Check out my blog (on my regular blog) about the U2 concert. I will let you in on a "secret". I created an orb at that concert. It's at the end of the post, didn't think I was really doing it till my wife showed me a picture of it she found on the web.
I want to lay down some serious foundation to my blogs before i get into "my magic" or how I do it.
Peace i am bout to go play some video games or something, fucking bored. Sometimes i feel like i am the only one who comments and read peoples blogs, cause I don't get many people coming through on mine. I just been kinda using it to put my shit together, cause seems to me like mother fuckers blogging about shit thinking they movie stars/gurus or some shit. I am bugging son, to much to drink!

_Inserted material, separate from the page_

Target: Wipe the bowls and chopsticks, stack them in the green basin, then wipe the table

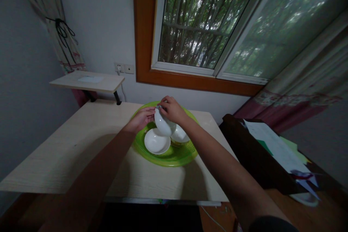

I remember feeling kinda left out as well when I first started up my blog. The feeling is eventually too exasperating to maintain and you realize there are millions of blogs that no one reads or comments on. The internet's a big place. Patience, C.
Peace
I laughed f@#king hard man! That was some funny shite. I seriously can't comprehend how you got through that flick. Patience is a virtue. You are destined for success my friend. I hope you become a journalist of some sort. Or radio voice.
Hes the Angry synchromystic nerd!!! Right?!? ;)
Peace homeslice
Well, thanks Jon, but I hope you don't think I wrote that review. I attempted to write a review for it, but I had no idea where to start.
Damn ninjas and shit.
Ohhhhhh, I got cha. You said in the beginning that a friend wrote this up. I thought you meant he wrote a post and never realized you didn't drop a link to HIS post. Because this IS his post.
Man o Man I should be a roadie for Man o War.
Yeah, sadly enough, I was the one that wrote the damn thing. 3 pages in Microsoft word. I think my brain exploded a third of the way in.